BELÉN BARREIRO. DIRECTORA DE MYWORD Y EXPRESIDENTA DEL CIS

Belén Barreiro

En los últimos años, la sociedad se ha visto sacudida por grandes acontecimientos, que han transformado profundamente nuestros estilos de vida. La crisis económica que, por fortuna, estamos dejando atrás, ha dado paso a una sociedad poscrisis que se parece bien poco a la de antes. La economía se está recuperando, pero el empobrecimiento y la desigualdad perduran: muchos ciudadanos llevan vidas desahogadas mientras que muchos otros viven a base de renuncias, sufriendo estrecheces en su día a día. La altísima tasa de paro, la precariedad laboral y la caída de los salarios son responsables del ahogo que aún padece una parte importantísima de la población y, muy en especial, los jóvenes, los nuevos perdedores de la sociedad que ha dejado la recesión.
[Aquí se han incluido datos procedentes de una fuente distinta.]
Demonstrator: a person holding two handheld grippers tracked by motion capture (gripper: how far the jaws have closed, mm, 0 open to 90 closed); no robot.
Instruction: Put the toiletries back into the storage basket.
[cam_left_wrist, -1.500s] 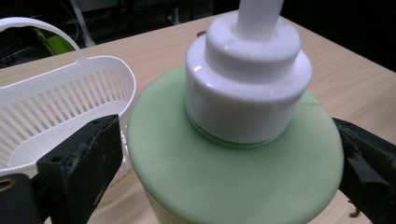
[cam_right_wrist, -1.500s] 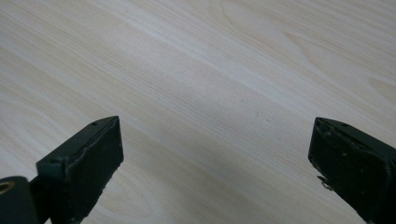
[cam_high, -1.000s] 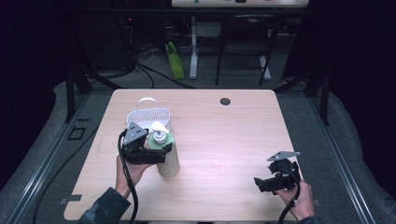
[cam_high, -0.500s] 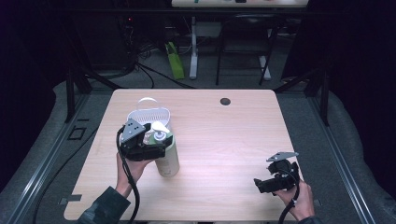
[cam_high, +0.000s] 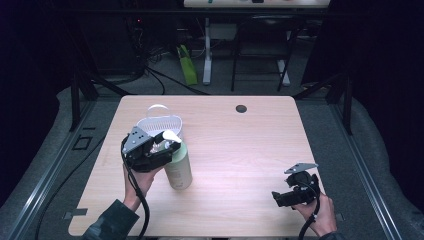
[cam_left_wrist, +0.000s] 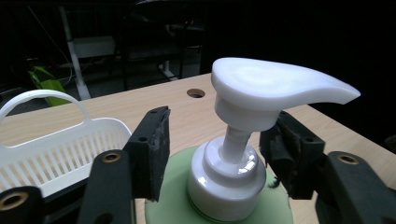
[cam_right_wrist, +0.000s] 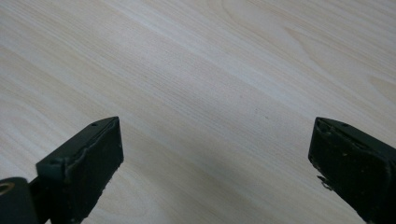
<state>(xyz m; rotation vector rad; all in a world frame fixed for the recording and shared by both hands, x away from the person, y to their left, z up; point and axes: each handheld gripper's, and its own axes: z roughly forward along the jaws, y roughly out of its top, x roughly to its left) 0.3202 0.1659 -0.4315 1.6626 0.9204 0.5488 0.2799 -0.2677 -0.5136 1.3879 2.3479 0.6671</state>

La crisis no ha sido el único propulsor de cambio. La tecnología está revolucionando nuestras vidas desde hace aún más tiempo. En 1990, internet aún no existía en España, y en Estados Unidos apenas alcanzaba al 1% de la población. Hoy en día, prácticamente ocho de cada diez ciudadanos son usuarios de la red. Si la penetración de internet ha ido a un ritmo veloz, también lo ha hecho el uso del móvil. Y si hay un país que despunta en la posesión de móviles inteligentes o smartphones es España. Este pequeño aparato acompaña a muchos ciudadanos a casi todas las horas del día y en muchas de las actividades que realizan: el móvil, que hace de reloj, de despertador, de agenda, de cámara, de guía y mucho más, está impulsando nuevos hábitos de vida, consumo y compra. La revolución tecnológica, además, de la mano de las redes sociales, está transformando las relaciones interpersonales, en las familias, entre los amigos, en las parejas y en el trabajo.

En este escenario poscrisis y casi plenamente digital, los valores de los ciudadanos también están mutando. Se han ido conquistando espacios crecientes de libertad y tolerancia, que están dejando una sociedad con nuevos modelos de familia, nuevos hogares y formas de vida alternativas. Está en marcha una revolución libertaria, silenciosa pero, quizás, imparable, a la que se suma una creciente concienciación medioambiental, que empuja a no pocos ciudadanos a pensar y comportarse de manera distinta a como lo hacían en el pasado.

Ulises nace en el contexto de una sociedad en plena ebullición. Y lo hace con el propósito de entender cómo somos, de anticipar lo que se avecina. Queremos adentrarnos en la vida cotidiana de los ciudadanos y consumidores, de aquellos que han podido capear los efectos de la recesión y de aquellos que se ven forzados a vivir con menos. Queremos detectar esa revolución de las pequeñas cosas que, de la mano de las nuevas tecnologías, está cambiando el día a día de tantísimas personas. Queremos diseccionar los valores compartidos, los miedos y las certezas, las desesperanzas y los sueños porque nuestra misión como sociólogos es, sobre todo, contribuir a que los cambios de mañana no nos pillen desprevenidos.